Jan 31 2 Back up Elasticsearch with S3 compatible providers
ElasticSearch is a popular search engine and database that's being used in applications where search and analytics is important. It's been used as a primary database in such applications as HipChat, storing billions of messages while making them searchable.
While being very feature-complete for use cases like that, being new (compared to other popular datastores like MySQL), ElasticSearch also has a disadvantage when being used as a permanent datastore: backups.
In the early days of ElasticSearch, backup was crude. You shut down your node, or flushed its contents to disk, and did a copy of the data storage directory on the harddrive. Copying a data directory, isn't very convenient for high-uptime applications, however.
In later versions, ES introduces snapshots which will let you do a complete copy of an index. As of version 2, there's several different snapshot repository plugins available:
- HDFS
- Amazon S3
- Azure
- File system/Directory
File System
For the file system repository type, ElasticSearch requires that the same directory is being mounted on all nodes in the cluster. This starts getting inconvenient fast as your ES cluster grows.

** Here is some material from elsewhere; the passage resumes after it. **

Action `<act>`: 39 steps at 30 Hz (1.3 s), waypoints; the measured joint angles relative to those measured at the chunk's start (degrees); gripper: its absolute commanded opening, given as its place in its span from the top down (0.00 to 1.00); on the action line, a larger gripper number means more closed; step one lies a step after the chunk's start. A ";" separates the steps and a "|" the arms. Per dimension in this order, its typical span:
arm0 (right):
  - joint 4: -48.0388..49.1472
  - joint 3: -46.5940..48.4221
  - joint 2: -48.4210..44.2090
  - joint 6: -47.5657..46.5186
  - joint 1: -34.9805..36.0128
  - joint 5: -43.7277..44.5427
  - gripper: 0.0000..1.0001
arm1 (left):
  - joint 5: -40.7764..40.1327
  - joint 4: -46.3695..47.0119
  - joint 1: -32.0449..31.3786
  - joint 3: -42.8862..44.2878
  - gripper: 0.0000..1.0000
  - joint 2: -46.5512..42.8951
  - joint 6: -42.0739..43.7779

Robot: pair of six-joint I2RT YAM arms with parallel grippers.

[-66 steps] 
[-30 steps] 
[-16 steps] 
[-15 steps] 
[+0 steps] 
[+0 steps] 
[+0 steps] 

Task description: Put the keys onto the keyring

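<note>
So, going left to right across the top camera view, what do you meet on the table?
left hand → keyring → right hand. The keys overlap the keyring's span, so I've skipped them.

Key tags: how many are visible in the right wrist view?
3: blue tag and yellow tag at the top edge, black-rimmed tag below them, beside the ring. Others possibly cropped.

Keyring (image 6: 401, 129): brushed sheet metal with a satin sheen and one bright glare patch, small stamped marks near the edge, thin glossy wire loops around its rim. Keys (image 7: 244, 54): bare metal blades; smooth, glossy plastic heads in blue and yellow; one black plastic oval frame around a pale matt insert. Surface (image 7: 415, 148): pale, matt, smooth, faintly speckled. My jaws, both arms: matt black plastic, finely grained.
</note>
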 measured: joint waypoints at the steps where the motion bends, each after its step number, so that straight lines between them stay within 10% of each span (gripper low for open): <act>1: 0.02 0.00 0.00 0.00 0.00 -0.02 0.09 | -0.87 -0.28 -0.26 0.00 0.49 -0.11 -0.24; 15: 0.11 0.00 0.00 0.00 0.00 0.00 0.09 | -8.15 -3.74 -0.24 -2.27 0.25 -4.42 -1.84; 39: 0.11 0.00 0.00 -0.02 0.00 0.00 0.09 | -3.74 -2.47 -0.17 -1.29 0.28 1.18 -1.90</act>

The mount type could be NFS, CIFS, SSHFS or similar. To make sure the file mount is always available, you can use a program like AutoFS to make sure.
On clusters with a few nodes, I haven't had good luck with it – even using AutoFS, the connection can be unstable and lead to errors from ElasticSearch, and I've also experienced nodes crashing when the repository mount came offline.
S3/Azure
Then there's S3 and Azure. They work great – provided that there isn't anything preventing you from storing your data with a 3rd party, American-owned cloud provider. It's plug and play.
S3 Compatible
If you for some reason can't use S3, there's other providers that provide storage cloud services that are compatible with the S3 API.
If you prefer an on-prem solution, you can use storage engine that support it. Minio is a server written in Go that's very easy to get started with. More complex tools include Riak S2 and Ceph.
Creating an S3 compatible repository is the same as creating an Amazon S3 repository. You need to install the cloud-aws plugin in ES, and in the elasticsearch.yml config file, you need to add the following line:
cloud.aws.signer: S3SignerType
Not adding this line will result in errors like these:
com.amazonaws.services.s3.model.AmazonS3Exception: null (Service: Amazon S3; Status Code: 400; Error Code: InvalidArgument; Request ID: null)
and
The request signature we calculated does not match the signature you provided
Per default, it's AWSS3SignerType, and that prevents you from using an S3 compatible storage repository.
Setting the repository up in ES is similar to the AWS type, except you also specify an endpoint. For example, with the provider Dunkel.de, you'd add a repository like this:
POST http://es-node:9200/_snapshot/backups
{ "type": "s3", "settings": { "bucket": "backups", "base_path": "/snapshots", "endpoint": "s3-compatible.example.com", "protocol": "https", "access_key": "Ze5Zepu0Cofax8", "secret_key": "Qepi7Pe0Foj2RuNat2Fox8Zos7YuNat2Fox8Zos7Yu" } }
To learn more about the snapshot endpoints, here's a link to the ES documentation.
If you take a lot of different backups, I'd also recommend to take a look at the kopf ES plugin, which has a nice web interface for creating, restoring and otherwise administering snapshots.
Periodical snapshots
I've had success setting up snapshots using cronjobs. Here's an example on how to automatically do snapshots.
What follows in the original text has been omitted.